Vivir en sociedad es vivir vestido. Vestirse es un pasaporte que nos proporciona un rostro social. Nos clasifica, aportando datos sobre nuestra edad, estatus, sexo, profesión y gustos personales. Nos vestimos para los demás, para expresar quienes somos ante la mirada del otro, como una mediación necesaria para el trato social.
En sociedad estamos en escena, siendo contemplados y juzgados por nuestra apariencia.

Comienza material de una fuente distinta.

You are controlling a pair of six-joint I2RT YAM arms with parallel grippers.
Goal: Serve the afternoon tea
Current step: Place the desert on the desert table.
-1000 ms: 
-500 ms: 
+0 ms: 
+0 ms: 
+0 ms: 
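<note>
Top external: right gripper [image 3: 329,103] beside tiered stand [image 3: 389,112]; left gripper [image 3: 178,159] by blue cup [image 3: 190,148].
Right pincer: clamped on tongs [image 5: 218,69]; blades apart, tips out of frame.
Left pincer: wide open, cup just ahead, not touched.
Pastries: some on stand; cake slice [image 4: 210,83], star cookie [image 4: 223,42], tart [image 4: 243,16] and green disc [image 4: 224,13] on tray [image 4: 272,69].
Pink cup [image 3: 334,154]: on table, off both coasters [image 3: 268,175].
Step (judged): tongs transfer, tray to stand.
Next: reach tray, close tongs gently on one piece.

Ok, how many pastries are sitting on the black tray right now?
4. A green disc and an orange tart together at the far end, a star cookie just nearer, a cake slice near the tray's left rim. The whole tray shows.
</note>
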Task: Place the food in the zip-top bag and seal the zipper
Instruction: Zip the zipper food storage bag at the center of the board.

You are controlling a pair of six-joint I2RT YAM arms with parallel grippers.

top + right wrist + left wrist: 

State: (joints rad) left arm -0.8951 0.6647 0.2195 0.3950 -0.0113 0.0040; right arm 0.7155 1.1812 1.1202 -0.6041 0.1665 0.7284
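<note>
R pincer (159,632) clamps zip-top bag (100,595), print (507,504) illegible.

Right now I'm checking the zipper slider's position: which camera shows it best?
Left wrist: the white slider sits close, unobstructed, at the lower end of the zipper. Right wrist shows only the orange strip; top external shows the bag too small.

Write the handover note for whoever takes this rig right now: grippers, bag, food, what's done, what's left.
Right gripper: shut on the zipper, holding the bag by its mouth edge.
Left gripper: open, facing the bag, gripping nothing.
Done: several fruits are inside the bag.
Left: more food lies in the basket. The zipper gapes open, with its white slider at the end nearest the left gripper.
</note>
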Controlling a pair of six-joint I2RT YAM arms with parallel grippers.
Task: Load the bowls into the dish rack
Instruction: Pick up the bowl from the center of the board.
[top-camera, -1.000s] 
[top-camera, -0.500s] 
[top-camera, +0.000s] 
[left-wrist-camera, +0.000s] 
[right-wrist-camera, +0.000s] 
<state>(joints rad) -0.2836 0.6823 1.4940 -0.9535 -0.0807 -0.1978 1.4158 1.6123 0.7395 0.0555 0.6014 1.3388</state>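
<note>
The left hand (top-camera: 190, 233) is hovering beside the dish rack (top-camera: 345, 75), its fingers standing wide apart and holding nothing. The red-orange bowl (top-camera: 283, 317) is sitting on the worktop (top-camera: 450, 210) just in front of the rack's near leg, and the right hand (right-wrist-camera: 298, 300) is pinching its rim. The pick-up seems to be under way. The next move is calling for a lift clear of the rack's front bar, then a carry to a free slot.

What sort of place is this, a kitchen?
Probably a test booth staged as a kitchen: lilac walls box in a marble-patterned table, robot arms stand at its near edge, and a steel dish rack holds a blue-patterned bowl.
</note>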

El vestido imprime su sello en el modo de actuar en las diversas circunstancias. Afecta a la persona en su ser, hacer y aparecer en sociedad. Las transformaciones de nuestra vestimenta modifican el modo en el que nos perciben los demás, e indirectamente, el modo en el que nos percibimos nosotros. El problema es que, en muchas ocasiones, no decidimos nosotros, sino los vaivenes del momento o de la moda. Sólo una persona libre puede vestir bien.
El yo no puede separarse de lo que se ve de él, porque lo que llevamos puesto lanza un mensaje. Nos define. De ahí que nuestra indumentaria sea una especie de extensión del cuerpo, una segunda piel cambiante que expresa quienes somos con una herramienta poderosa: la imagen.
No somos conscientes de que la verdad profunda del cuerpo y el modo en el que se oculta o se muestra a través del vestido tiene que ver con la capacidad de transparentar la gloria de Dios. También en la belleza del vestir, en el deseo de agradar a los demás con la propia imagen, se puede seguir el rastro de Dios. No hay vida cristiana sin belleza, y esta se manifiesta en cualquier ámbito. Por eso, un modo de vestir que respete la dignidad del cuerpo, y sea capaz de mostrar la auténtica identidad de la persona, posee un atractivo que nos eleva de nuestras miserias.
La elegancia es la presencia de lo bello. Una belleza que va ligada a la verdad y a la bondad, porque no se puede ser elegante desde el artificio ni el fingimiento, y tampoco desde el egoísmo, la falta de dominio de sí o la desconsideración.
La elegancia supone encontrar motivos para expresar la alegría en el adorno. Quien no tiene interés por embellecer su aspecto es porque no tiene motivos para festejar nada. Al mismo tiempo, quien vive para su aspecto, se pierde la mejor parte de sí mismo.